[Work task] The listing below is to be copied in full, line by line.

[Records provided]

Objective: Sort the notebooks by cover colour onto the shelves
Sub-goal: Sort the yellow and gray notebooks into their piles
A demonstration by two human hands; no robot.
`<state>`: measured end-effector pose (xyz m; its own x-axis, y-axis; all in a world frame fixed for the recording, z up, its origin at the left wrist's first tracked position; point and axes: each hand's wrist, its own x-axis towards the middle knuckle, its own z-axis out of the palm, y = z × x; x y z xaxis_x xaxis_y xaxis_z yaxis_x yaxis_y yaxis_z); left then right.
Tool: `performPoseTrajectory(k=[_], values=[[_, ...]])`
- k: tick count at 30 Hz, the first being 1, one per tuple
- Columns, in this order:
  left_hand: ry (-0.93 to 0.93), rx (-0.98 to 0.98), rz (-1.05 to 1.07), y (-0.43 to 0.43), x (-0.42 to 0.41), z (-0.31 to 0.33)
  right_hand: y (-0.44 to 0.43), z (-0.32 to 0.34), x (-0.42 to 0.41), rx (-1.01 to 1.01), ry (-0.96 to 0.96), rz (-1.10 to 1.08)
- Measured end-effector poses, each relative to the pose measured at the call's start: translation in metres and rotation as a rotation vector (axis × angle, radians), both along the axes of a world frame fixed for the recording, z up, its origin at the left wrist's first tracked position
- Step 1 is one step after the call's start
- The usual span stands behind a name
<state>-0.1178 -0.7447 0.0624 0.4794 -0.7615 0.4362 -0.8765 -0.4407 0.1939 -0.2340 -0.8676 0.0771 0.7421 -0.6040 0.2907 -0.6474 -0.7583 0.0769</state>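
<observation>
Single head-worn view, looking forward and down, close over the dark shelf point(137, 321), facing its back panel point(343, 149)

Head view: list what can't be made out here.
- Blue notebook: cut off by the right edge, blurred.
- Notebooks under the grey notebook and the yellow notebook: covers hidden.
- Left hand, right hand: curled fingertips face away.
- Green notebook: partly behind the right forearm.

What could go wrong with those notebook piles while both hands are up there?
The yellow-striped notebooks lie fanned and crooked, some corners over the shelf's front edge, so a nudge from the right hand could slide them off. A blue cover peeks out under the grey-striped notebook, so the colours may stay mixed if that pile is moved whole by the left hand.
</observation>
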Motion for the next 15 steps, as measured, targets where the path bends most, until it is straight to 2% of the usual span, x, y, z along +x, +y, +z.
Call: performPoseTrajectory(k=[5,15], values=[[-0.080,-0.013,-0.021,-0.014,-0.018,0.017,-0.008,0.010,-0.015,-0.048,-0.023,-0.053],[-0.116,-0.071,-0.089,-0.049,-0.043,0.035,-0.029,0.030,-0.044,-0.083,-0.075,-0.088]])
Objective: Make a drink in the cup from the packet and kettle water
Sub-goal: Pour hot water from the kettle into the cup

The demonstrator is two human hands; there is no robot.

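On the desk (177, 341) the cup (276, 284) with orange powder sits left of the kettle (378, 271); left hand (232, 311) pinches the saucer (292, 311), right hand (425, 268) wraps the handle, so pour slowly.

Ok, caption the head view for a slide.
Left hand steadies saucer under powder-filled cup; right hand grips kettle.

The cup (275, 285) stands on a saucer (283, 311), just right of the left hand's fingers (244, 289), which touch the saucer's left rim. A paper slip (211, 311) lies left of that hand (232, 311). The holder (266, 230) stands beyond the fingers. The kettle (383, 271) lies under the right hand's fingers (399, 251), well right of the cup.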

[Result of this exercise]
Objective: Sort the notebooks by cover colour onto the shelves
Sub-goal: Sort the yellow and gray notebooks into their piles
A demonstration by two human hands; no robot.
`<state>`: measured end-effector pose (xyz m; its own x-axis, y-axis; all in a world frame fixed for the recording, z up, its origin at the left wrist's first tracked position; point and axes: each hand's wrist, its own x-axis towards the middle knuckle, its own z-axis out of the palm, y = z × x; x y z xaxis_x xaxis_y xaxis_z yaxis_x yaxis_y yaxis_z); left then right.
Tool: `performPoseTrajectory(k=[_], values=[[_, ...]])`
- k: tick count at 30 Hz, the first being 1, one per tuple
- Columns, in this order:
  left_hand: ry (-0.93 to 0.93), rx (-0.98 to 0.98), rz (-1.05 to 1.07), y (-0.43 to 0.43), x (-0.42 to 0.41), z (-0.31 to 0.33)
  right_hand: y (-0.44 to 0.43), z (-0.32 to 0.34), x (-0.42 to 0.41), rx (-1.01 to 1.01), ry (-0.96 to 0.96), rz (-1.10 to 1.08)
- Measured end-effector poses, each relative to the pose measured at the call's start: translation in metres and rotation as a rotation vector (axis × angle, radians), both along the axes of a world frame fixed for the recording, z up, its origin at the left wrist's first tracked position
- Step 1 is one step after the call's start
- The usual span stands behind a name
<state>-0.1178 -0.7447 0.0624 0.4794 -0.7615 0.4362 -0.8765 -0.4407 0.1939 -0.2340 -0.8676 0.0771 0.7421 -0.6040 0.2907 -0.6474 -0.7583 0.0769</state>
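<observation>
Single head-worn view, looking forward and down, close over the dark shelf point(137, 321), facing its back panel point(343, 149)

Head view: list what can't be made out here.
- Blue notebook: cut off by the right edge, blurred.
- Notebooks under the grey notebook and the yellow notebook: covers hidden.
- Left hand, right hand: curled fingertips face away.
- Green notebook: partly behind the right forearm.

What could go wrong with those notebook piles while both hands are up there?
The yellow-striped notebooks lie fanned and crooked, some corners over the shelf's front edge, so a nudge from the right hand could slide them off. A blue cover peeks out under the grey-striped notebook, so the colours may stay mixed if that pile is moved whole by the left hand.
</observation>
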Motion for the next 15 steps, as measured, targets where the path bends most, until it is straight to 2% of the usual span, x, y, z along +x, +y, +z.
Call: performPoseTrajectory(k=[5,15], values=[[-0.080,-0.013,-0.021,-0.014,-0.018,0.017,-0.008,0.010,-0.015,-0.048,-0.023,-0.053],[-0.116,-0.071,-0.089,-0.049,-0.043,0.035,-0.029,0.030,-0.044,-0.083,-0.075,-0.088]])
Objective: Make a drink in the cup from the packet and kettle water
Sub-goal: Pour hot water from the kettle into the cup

The demonstrator is two human hands; there is no robot.

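On the desk (177, 341) the cup (276, 284) with orange powder sits left of the kettle (378, 271); left hand (232, 311) pinches the saucer (292, 311), right hand (425, 268) wraps the handle, so pour slowly.

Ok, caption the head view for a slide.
Left hand steadies saucer under powder-filled cup; right hand grips kettle.

The cup (275, 285) stands on a saucer (283, 311), just right of the left hand's fingers (244, 289), which touch the saucer's left rim. A paper slip (211, 311) lies left of that hand (232, 311). The holder (266, 230) stands beyond the fingers. The kettle (383, 271) lies under the right hand's fingers (399, 251), well right of the cup.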

Nothing more remains to be done for this exercise.